The second was that Sean Baker was going to win best director for Anora. There is precedent for the Academy tipping its hand in this particular category via its choice of presenter: In 2007, George Lucas, Steven Spielberg, and Francis Ford Coppola teamed up to bestow a long-delayed Oscar on their pal Martin Scorsese—a moment no less great for being so obviously stage-managed. Tarantino and Baker don’t have the same kind of personal history, but over the course of this awards season, Baker has assumed Tarantino’s mantle of loud and proud public advocacy on behalf of the theatrical moviegoing experience. “We can laugh together, cry together, scream together, perhaps sit in devastated silence together,” said the filmmaker during his acceptance speech, to whoops of applause. “Movie theaters, especially independently owned movie theaters, are struggling, and it’s up to us to support them.” As Baker spoke, the camera caught Tarantino, himself the proprietor of an independent cinema in Los Angeles, smiling approvingly.

It was a very good night for Baker, who, by taking home best director as well as citations for best original screenplay, best editing, and best picture (shared with several other producers, including his wife, Samantha Quan), became only the second person in history to win four Oscars in a single evening. His predecessor: Walt Disney, whose name was hilariously evoked in Anora’s Oscar campaign by a pullquote blurb claiming that the film—about a Brighton Beach sex worker who’s drawn into a sham marriage with a callow and well-monied young client—“made Pretty Woman look like a Disney movie,” when in fact Pretty Woman was, literally, a Disney movie. (At the end of Baker’s previous movie, The Florida Project, the characters try to flee to Walt Disney World—a fantasy moment played for pathos.)

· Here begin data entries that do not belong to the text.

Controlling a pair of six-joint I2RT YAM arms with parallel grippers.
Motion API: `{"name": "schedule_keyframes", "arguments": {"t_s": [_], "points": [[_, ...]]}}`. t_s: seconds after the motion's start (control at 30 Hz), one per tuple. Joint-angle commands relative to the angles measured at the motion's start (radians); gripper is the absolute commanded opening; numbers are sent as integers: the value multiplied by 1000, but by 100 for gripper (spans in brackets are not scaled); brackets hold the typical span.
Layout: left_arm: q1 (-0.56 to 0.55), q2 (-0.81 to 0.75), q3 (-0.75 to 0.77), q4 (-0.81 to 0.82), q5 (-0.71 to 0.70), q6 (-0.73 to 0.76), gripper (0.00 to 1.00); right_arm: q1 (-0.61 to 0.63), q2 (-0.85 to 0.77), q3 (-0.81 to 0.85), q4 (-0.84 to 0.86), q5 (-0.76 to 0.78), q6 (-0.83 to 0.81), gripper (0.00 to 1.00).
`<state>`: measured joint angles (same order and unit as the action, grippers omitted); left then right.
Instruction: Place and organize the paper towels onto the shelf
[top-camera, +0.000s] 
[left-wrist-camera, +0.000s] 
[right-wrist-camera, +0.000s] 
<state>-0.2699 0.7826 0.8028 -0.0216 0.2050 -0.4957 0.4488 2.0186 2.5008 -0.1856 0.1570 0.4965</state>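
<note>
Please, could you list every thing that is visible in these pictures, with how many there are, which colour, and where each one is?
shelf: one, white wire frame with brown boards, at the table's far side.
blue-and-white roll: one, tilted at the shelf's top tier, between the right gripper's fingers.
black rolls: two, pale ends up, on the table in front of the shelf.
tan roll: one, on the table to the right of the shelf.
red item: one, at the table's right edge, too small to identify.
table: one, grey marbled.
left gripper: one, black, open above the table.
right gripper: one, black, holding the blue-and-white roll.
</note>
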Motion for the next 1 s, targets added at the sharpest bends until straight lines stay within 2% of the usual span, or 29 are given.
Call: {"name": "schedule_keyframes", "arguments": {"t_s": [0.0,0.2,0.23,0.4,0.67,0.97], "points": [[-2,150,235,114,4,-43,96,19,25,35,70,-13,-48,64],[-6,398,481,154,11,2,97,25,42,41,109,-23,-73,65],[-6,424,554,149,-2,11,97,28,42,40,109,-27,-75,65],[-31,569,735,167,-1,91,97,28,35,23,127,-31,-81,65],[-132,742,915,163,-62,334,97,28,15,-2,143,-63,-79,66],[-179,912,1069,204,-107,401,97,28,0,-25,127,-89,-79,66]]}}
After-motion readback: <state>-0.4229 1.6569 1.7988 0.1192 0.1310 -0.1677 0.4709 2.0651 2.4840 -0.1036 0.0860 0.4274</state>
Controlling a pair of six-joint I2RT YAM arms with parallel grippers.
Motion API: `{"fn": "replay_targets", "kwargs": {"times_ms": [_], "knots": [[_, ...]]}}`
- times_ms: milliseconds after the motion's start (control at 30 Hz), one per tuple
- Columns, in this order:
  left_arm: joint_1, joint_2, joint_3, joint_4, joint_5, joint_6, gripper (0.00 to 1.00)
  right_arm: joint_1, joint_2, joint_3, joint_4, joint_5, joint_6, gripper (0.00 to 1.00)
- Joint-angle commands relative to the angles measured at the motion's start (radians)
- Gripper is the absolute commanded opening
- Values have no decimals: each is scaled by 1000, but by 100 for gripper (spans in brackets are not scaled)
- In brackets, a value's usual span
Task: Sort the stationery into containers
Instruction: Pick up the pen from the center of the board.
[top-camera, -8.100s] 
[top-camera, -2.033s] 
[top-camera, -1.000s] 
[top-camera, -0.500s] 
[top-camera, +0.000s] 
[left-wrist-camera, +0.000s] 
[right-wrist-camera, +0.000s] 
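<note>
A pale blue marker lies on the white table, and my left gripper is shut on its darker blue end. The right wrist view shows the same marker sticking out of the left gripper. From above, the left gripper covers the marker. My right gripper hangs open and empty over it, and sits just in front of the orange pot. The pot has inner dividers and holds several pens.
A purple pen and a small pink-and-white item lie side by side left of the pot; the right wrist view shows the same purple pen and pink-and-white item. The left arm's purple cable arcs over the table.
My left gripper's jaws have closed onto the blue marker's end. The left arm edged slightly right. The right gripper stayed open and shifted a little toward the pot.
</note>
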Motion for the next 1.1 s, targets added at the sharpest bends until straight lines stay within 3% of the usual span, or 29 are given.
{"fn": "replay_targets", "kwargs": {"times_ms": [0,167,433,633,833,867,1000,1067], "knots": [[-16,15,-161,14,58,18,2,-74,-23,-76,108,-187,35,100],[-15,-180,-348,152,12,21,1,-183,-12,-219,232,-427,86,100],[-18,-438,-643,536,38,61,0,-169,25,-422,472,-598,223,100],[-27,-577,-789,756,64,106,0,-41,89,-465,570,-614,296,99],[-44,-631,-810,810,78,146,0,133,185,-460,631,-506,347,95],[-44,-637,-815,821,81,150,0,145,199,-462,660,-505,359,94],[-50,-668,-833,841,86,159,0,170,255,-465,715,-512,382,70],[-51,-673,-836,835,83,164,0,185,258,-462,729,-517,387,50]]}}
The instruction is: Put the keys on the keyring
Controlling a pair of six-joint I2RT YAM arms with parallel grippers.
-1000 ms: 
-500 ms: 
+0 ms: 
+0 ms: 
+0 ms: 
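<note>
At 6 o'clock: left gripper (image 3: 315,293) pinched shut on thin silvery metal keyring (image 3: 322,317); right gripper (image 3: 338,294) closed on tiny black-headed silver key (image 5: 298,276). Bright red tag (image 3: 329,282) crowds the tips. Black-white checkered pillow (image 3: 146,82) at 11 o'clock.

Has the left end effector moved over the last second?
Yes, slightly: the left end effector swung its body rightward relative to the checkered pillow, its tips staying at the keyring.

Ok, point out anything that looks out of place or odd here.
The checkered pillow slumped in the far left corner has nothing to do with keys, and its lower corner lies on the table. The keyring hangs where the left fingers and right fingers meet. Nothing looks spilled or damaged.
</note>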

Reading the tea leaves of Anora’s mini-sweep—which also extended to its star Mikey Madison, who upset putative front-runner Demi Moore in the best actress race—means on the one hand discarding the film’s polarizing response in online circles (including thoughtful and skeptical assessments of Baker’s depiction of sex work) and on the other downplaying its relatively modest domestic box office take of $40 million (and counting). Oppenheimer, which made more than a billion dollars, was the highest-grossing best picture winner of all time. The only winners since 1990 to make less money than Anora were Nomadland and CODA, the latter of which had only played in theaters for one week in order to qualify for the awards in the first place; if there’s a trend to be spotted over the last 10 years, it’s that awards for big-studio productions like Oppenheimer have become the exception rather than the rule.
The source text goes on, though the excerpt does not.